The Mayors' Council pegs the per household cost of the sales tax hike at an average of $125 per year based on statistics on spending patterns and how much the province now collects in PST from the region.

It says the increase works out to 35 cents a day, and the extra tax would be $3 on a $600 new sofa or $150 on a $30,000 car.

The No side's Jordan Bateman rejects the $125 figure and estimates a real household cost of $258 a year.

His estimate – from simply dividing the $250 million to be raised each year by the number of households in the region – assumes every new tax dollar paid by businesses would be downloaded to their customers through higher prices.

That's flawed, because some of the sales tax paid by Metro Vancouver businesses is on products exported elsewhere to be bought by customers who don't live in the region.

Some is charged on business-to-business transactions.

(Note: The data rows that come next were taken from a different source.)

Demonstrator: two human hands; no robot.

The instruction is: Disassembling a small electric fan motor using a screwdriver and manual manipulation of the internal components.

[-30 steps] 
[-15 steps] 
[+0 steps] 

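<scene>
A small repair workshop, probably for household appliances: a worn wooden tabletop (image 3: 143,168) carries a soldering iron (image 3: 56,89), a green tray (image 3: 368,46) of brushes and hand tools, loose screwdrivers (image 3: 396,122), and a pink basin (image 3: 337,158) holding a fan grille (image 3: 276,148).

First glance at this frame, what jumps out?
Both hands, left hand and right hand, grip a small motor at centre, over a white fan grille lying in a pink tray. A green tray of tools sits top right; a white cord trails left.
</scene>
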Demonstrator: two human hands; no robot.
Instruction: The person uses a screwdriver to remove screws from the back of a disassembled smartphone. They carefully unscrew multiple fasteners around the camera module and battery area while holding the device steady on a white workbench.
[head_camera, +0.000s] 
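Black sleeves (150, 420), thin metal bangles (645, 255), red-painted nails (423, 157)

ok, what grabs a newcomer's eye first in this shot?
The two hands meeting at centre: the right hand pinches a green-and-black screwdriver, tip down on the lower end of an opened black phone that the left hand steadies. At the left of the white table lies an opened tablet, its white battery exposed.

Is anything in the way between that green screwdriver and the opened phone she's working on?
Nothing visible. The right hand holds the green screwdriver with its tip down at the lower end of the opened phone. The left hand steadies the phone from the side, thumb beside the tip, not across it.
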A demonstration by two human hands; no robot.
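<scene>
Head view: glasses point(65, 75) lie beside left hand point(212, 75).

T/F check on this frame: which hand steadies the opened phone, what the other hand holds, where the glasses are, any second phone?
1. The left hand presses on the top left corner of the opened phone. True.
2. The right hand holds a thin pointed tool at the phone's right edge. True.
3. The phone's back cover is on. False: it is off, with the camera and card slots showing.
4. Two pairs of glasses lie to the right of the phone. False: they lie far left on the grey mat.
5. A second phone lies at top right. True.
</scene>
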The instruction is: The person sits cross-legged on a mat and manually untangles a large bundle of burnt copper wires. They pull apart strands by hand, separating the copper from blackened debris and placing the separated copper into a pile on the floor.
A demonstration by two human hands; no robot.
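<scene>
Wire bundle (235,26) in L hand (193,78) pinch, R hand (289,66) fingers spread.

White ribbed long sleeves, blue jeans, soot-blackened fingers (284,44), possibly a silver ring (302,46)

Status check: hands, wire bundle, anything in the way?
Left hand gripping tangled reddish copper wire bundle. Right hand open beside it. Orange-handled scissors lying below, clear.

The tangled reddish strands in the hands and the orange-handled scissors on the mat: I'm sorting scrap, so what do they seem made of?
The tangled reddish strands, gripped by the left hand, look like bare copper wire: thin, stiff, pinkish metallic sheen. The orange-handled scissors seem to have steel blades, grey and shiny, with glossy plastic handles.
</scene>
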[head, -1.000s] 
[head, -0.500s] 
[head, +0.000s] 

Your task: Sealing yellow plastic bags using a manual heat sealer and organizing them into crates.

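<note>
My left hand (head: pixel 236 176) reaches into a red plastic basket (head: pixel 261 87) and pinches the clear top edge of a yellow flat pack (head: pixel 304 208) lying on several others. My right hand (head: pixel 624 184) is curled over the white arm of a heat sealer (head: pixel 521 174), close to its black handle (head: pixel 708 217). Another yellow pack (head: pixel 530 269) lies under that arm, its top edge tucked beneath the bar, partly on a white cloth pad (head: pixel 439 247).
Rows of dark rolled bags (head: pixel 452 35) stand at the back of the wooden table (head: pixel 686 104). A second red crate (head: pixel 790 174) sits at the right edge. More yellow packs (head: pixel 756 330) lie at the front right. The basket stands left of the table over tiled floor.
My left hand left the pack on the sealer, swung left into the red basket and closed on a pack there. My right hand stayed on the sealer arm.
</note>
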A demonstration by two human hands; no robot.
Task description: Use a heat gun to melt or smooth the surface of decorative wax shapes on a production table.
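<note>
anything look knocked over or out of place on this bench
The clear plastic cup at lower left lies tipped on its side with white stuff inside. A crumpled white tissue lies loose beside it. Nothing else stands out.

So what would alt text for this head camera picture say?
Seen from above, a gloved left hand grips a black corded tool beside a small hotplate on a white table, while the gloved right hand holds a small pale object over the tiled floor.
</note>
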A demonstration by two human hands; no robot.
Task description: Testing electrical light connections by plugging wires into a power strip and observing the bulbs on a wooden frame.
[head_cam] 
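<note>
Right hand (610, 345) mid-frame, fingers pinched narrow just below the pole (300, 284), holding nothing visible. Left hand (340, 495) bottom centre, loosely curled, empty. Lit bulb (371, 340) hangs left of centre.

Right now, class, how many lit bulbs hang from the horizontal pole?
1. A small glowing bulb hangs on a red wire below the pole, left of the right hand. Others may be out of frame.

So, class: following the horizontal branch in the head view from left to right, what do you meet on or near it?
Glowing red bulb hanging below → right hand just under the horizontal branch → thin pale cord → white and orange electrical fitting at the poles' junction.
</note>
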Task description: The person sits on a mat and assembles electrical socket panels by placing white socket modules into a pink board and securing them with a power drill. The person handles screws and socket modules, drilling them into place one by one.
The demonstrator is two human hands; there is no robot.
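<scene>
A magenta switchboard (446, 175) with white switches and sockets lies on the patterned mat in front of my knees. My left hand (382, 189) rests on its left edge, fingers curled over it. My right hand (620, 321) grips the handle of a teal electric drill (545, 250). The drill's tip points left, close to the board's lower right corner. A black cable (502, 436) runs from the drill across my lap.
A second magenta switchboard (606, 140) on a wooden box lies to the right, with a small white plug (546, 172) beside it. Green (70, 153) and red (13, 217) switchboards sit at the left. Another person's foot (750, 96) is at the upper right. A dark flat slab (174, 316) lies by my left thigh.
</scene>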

A movie production company filming in the region, for example, will pay sales tax on what its crews buy, but it doesn't have direct customers here who it can force to pay more.

Some retailers may even absorb the tax so their customers don't pay more – car dealers say they may do that to ensure buyers don't go to Fraser Valley dealers instead.

Businesses pay an estimated 45 per cent of the sales tax collected in Metro Vancouver and visitors pay another five per cent, leaving residents picking up the other half of the direct costs of the new tax.

Robin Lindsey, a transportation and logistics professor at UBC's Sauder School of Business, said it's likely some businesses will pass along the tax hike to residents through higher prices, increasing their indirect cost from the tax.

But he said it's difficult to say which side's estimate is the most accurate.

Another issue is how fairly the sales tax hike treats the rich and poor.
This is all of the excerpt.